## INSTRUCTIONS FOR THE TASK
Give back the data exactly, with no images.

## DATA SHOWN
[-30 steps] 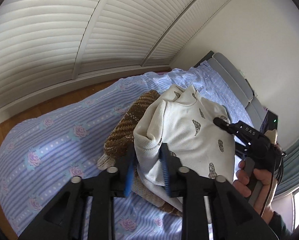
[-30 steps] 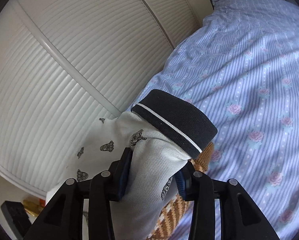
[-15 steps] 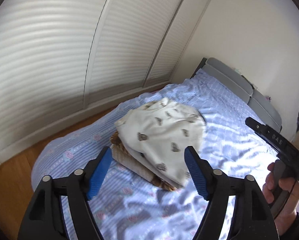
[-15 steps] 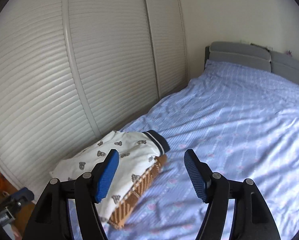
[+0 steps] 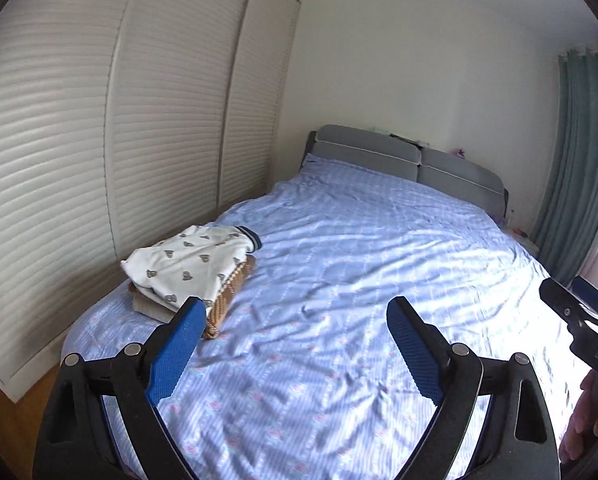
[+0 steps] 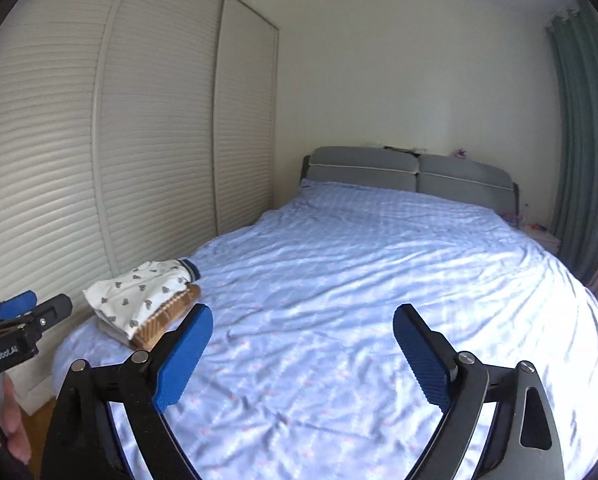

## WORKED SOLUTION
[-30 steps] 
[-30 steps] 
[-15 steps] 
[-15 steps] 
[+0 steps] 
[+0 steps] 

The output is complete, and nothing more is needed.